By Rachael Myers Lowe, cancerpage.com
(April 19, 2004) - A randomized placebo-controlled clinical trial evaluating the drug Iressa (gefitinib) in advanced non-small cell lung cancer has been halted after preliminary results find no survival advantage for patients given the drug following chemotherapy and radiation therapy.
The trial was designed to see if taking Iressa would improve progression-free survival in patients whose disease had spread to nearby tissue and lymph nodes. Patients enrolled in the trial had inoperable Stage III disease, which had already been treated with chemotherapy (cisplatin and etoposide) and radiation followed by docetaxel.
As of March, 2005, 276 patients had been blindly randomized to take a daily dose of Iressa or a placebo.
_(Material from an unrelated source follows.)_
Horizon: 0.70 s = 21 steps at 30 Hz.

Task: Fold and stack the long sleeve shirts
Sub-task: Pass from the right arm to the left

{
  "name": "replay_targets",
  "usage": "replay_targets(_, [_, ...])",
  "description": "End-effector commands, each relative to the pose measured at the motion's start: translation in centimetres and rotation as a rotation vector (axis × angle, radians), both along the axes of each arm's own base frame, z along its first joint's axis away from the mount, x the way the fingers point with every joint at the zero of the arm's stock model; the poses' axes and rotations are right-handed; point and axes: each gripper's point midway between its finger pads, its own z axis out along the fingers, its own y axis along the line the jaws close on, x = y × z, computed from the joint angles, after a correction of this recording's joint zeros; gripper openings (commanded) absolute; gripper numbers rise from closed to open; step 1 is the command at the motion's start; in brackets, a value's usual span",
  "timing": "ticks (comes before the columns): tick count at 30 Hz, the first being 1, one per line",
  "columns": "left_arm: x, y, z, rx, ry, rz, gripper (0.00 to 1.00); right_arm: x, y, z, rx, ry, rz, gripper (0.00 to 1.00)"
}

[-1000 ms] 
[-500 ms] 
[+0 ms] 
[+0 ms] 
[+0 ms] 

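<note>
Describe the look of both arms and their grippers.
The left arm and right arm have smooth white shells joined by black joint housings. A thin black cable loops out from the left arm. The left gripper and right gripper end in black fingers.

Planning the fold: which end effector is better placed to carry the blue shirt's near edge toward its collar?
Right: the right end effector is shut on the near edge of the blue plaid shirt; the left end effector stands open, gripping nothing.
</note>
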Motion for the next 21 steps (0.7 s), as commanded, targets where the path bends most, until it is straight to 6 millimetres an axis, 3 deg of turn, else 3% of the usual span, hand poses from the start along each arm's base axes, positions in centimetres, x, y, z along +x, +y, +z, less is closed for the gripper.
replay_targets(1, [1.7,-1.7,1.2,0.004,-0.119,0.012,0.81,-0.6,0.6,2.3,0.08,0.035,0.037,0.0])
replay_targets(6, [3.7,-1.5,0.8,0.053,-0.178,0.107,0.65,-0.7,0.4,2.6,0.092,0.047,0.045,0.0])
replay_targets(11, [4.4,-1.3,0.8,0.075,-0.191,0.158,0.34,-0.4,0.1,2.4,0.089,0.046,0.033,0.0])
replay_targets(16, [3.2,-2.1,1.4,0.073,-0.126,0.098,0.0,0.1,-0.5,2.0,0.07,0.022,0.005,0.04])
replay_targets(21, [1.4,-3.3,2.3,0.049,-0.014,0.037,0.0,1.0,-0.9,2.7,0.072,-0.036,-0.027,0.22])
Although well short of the total number of patients the trial was designed to include, the researchers decided there would be no point to continue the trial.
"The interim analysis indicates that even with accrual of more patients or with longer follow-up, the gefitinib arm would not improve survival," Laurence Baker, D.O., chairman of South West Oncology Group and a professor of internal medicine and pharmacology at the University of Michigan in Ann Arbor said in a press release.
Scott Saxman, M.D., of the National Cancer Institute said, given these results, Iressa should not be given to patients such as those enrolled in this trial.
Detailed results from the study will be presented at the American Society of Clinical Oncology Annual Meeting (ASCO) in May, 2005.